L’alter ego del mostro, senza misteri
Verità e leggende sul chirurgo pisano Andrea Vaccà Berlinghieri
Il dottor Frankenstein non aveva solo un «doppio» letterario. Nel senso della sua creatura mostruosa divenuta immortale icona letteraria. Ma anche uno nella vita reale: un altro medico, un chirurgo pisano, intellettuale e massone, Andrea Vaccà Berlinghieri. Leggenda narra che sia stato proprio lui a ispirare Mary Shelley per il profilo del suo «scienziato pazzo». In realtà era solo un conoscente, animatore del circolo letterario pisano dove gli Shelley e Lord Byron amavano passare il tempo nei loro soggiorni toscani di inizio Ottocento. Un grande chirurgo e scienziato verso il quale i poeti e scrittori dell’epoca illuministica e post-illuministica provavano ammirazione e vicinanza — e perché no, anche ispirazione in un certo senso — proprio per la portata rivoluzionaria del suo modo di interpretare la scienza.

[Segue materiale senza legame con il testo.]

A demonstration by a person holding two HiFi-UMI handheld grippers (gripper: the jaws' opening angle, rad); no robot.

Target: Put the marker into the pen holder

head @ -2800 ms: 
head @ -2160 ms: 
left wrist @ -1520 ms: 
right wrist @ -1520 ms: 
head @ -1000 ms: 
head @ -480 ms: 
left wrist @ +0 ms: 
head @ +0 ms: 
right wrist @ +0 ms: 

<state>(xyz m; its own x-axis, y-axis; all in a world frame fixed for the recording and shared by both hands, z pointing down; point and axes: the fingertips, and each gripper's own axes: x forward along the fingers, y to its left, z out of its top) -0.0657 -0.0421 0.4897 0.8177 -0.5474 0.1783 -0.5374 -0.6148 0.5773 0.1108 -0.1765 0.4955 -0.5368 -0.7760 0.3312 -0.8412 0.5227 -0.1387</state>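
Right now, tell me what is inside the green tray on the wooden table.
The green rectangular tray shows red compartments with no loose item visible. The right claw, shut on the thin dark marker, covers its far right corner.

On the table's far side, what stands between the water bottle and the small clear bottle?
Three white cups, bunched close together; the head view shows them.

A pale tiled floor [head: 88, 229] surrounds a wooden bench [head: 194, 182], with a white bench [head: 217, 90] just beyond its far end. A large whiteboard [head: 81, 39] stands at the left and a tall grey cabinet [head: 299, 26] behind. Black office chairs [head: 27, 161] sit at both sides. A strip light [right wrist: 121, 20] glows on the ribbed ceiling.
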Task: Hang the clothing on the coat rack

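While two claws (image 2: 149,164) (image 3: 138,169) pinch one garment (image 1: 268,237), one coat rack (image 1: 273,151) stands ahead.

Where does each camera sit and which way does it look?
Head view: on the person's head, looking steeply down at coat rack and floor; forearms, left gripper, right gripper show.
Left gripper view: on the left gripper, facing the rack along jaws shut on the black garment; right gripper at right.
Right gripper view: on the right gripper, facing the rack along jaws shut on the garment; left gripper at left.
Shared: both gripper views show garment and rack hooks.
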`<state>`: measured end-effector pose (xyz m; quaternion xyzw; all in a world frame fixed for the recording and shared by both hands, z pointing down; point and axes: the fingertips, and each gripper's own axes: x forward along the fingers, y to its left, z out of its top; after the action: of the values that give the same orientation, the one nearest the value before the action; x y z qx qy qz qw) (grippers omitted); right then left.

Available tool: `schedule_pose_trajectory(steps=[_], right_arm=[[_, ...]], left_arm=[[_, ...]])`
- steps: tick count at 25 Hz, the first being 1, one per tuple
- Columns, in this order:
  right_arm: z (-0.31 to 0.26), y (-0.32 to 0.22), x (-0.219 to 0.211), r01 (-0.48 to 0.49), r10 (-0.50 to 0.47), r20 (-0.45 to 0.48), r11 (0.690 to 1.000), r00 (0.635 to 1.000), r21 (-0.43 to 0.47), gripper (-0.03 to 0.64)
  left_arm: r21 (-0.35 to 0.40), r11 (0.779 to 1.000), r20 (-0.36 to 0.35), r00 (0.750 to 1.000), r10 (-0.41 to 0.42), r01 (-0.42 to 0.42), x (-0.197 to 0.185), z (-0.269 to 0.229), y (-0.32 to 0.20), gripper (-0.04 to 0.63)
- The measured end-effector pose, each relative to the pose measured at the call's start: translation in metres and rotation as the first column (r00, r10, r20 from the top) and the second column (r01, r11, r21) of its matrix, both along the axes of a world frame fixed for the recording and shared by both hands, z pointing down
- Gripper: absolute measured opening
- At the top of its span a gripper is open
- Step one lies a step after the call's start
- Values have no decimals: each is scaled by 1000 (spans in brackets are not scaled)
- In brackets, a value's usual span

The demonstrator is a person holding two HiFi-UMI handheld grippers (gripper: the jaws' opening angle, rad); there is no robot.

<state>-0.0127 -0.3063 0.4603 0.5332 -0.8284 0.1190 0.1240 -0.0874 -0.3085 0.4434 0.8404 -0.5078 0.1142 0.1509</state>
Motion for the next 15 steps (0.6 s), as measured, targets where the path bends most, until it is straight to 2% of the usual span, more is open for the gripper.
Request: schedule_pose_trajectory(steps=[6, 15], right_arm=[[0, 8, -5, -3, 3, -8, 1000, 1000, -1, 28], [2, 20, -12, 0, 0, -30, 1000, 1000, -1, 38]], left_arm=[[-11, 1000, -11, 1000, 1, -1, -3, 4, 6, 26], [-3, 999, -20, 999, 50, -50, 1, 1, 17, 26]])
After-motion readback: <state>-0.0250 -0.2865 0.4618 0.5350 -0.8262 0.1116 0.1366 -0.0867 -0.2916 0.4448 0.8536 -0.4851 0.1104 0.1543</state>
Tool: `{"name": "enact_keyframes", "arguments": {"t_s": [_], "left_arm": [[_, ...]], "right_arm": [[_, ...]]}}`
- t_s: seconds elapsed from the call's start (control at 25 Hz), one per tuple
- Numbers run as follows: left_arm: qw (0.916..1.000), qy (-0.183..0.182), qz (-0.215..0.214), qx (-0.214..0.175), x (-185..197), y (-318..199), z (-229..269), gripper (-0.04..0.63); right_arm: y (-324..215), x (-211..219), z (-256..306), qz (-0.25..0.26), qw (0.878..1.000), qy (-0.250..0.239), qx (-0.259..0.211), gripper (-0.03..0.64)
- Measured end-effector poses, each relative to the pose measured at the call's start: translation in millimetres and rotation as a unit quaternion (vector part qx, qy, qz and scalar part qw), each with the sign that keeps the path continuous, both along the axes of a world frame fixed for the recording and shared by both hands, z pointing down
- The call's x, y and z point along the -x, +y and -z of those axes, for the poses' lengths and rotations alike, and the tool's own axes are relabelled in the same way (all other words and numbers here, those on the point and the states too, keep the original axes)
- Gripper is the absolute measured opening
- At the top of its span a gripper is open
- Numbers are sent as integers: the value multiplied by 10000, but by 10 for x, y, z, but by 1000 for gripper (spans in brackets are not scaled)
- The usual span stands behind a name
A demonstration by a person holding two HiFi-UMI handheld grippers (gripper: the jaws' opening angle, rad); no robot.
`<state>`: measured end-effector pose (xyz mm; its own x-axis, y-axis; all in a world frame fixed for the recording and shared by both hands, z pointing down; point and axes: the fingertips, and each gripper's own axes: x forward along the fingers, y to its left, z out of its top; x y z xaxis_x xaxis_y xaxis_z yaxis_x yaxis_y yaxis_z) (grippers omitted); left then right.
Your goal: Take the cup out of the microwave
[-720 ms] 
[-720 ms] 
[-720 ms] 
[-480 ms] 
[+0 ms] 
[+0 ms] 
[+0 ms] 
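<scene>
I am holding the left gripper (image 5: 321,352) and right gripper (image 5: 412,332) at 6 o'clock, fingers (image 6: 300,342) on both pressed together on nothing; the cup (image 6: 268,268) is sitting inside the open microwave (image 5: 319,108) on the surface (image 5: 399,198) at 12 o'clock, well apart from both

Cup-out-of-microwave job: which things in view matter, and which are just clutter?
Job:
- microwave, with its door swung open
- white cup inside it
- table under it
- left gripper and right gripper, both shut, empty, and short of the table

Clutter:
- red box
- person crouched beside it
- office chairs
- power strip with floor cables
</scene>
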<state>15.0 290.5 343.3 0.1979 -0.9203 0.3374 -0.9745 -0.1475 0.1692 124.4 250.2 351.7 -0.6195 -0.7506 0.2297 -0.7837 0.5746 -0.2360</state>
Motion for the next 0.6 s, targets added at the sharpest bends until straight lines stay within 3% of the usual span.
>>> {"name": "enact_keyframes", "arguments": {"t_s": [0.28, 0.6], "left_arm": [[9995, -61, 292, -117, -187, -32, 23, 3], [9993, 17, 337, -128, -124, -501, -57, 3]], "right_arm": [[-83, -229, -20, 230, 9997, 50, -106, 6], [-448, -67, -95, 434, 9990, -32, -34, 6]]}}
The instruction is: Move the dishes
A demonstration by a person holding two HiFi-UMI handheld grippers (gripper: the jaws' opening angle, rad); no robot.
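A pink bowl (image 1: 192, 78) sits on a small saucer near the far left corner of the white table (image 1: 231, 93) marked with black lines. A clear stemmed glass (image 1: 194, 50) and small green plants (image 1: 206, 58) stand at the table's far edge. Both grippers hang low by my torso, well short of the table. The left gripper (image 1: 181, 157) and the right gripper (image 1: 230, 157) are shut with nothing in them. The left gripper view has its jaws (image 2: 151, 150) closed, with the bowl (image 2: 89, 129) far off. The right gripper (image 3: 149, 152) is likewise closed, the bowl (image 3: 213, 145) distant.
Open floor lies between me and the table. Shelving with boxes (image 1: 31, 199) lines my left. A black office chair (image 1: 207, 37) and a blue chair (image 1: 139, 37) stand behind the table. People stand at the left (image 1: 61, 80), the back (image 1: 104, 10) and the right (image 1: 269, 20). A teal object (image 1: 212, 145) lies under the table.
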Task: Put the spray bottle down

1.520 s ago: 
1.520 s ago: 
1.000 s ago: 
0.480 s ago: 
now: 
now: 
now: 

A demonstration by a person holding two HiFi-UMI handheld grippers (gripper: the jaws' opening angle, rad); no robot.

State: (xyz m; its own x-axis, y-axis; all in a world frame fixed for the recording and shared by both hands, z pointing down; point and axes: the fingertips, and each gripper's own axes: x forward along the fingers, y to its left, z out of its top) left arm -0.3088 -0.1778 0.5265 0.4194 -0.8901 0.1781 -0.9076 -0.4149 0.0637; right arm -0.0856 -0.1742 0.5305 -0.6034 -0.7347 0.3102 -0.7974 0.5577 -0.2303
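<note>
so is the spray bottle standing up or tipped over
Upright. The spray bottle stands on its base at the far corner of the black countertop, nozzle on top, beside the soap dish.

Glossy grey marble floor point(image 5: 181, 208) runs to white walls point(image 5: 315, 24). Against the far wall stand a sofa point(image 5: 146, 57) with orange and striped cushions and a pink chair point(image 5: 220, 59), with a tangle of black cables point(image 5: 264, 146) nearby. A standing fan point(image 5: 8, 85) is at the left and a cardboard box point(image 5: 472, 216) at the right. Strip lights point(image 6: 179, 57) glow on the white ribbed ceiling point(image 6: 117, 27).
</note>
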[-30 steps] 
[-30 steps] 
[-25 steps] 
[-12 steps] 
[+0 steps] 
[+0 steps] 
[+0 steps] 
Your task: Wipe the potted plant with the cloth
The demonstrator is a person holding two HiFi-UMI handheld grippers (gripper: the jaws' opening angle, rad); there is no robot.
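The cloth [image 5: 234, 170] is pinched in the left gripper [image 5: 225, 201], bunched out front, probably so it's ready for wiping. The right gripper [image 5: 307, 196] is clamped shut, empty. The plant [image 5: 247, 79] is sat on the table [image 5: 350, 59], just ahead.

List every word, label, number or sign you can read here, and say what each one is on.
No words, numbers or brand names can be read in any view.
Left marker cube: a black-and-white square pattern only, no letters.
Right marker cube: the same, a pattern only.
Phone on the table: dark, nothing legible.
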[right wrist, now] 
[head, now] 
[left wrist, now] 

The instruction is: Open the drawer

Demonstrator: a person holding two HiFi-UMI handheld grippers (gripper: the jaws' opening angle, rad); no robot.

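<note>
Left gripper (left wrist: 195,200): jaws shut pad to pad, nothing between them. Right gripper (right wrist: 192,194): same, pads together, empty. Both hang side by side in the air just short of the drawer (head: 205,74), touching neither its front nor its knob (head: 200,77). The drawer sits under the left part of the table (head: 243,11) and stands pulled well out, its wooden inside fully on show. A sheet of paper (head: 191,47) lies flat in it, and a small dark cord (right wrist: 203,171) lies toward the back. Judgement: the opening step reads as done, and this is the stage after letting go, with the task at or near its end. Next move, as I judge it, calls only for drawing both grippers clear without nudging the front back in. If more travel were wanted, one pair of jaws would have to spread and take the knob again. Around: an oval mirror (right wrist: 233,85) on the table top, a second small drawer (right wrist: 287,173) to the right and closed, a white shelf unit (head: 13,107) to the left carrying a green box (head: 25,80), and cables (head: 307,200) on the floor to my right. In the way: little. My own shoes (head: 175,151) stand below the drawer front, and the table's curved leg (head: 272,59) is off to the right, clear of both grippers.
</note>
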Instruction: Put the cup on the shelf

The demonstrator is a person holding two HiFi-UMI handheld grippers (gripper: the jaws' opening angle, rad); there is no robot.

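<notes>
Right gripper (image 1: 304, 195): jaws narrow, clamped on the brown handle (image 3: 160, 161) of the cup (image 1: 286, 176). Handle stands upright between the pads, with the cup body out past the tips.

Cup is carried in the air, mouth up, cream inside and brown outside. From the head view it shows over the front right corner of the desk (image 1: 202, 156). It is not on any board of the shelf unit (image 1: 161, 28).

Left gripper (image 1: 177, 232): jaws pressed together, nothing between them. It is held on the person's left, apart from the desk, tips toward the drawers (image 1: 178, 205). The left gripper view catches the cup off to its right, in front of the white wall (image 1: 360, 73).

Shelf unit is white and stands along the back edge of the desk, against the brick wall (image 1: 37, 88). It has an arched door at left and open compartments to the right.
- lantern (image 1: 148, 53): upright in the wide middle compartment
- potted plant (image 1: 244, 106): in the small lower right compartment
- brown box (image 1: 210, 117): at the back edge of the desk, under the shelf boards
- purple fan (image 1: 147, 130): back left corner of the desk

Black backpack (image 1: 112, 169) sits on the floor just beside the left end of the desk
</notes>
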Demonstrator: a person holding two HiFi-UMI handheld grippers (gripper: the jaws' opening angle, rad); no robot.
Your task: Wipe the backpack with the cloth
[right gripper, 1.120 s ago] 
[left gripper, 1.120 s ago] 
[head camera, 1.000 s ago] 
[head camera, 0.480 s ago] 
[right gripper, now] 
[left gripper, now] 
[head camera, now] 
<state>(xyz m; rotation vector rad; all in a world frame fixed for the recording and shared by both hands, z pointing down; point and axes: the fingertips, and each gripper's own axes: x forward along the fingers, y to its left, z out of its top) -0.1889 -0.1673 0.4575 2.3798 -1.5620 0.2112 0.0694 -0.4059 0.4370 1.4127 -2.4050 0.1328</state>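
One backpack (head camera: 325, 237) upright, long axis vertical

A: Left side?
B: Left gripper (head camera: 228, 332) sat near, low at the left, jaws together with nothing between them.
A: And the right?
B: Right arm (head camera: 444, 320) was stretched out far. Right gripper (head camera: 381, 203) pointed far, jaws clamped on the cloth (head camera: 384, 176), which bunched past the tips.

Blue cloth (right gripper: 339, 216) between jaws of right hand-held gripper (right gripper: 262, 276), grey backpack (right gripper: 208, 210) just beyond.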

A Vaccà Berlinghieri e al Tempio di Montefoscoli che fece costruire nel 1823 è dedicato l’intervento che la docente di architettura del paesaggio Mariella Zoppi terrà lunedì all’Accademia di Belle Arti di Carrara, all’interno del convengono dedicato a Mary Shelley e al suo Frankenstein. «C’è tutto un mondo purtroppo poco conosciuto — commenta Mariella Zoppi — un gruppo di personaggi legati all’influenza francese a cavallo del periodo della granduchessa Elisa Baciocchi, che dalla Toscana va in Francia a studiare a cavallo della Rivoluzione». Tornano in Italia e i loro figli partecipano alla vicenda del regno di Elisa Baciocchi, «brevissimo ma rivoluzionario». Sono medici illustri, membri di corte e del liberalismo dell’epoca, «ma trascurati dalla storia».
È in quel contesto che «la borghesia internazionale si forma» e «ha radici nella scienza». Vaccà Berlinghieri «esercitava la professione in modo moderno, scientifico — prosegue — poi gli sono state costruite intorno immagini esoteriche. Di lui e Mary Shelley non si sa nulla di più, se non che si frequentavano. Forse non l’ha ispirata direttamente per il romanzo, più che altro incarna quel mondo che indaga la natura scientificamente e a cui lei si rifà nel libro».
Non c’è molto di vero nella leggenda del «Frankenstein pisano». Più che altro «si tratta di un’affinità elettiva, non una dipendenza intellettuale». Romanticamente «possiamo definirlo un “altro Frankenstein”, per via delle implicazioni iniziatiche massoniche». E per il Tempio di Minerva che fece costruire in memoria del padre «che forse era un tempio della medicina con suggestioni di riunioni massoniche o come teatro anatomico». Ma anche di questo «poco di certo sappiamo».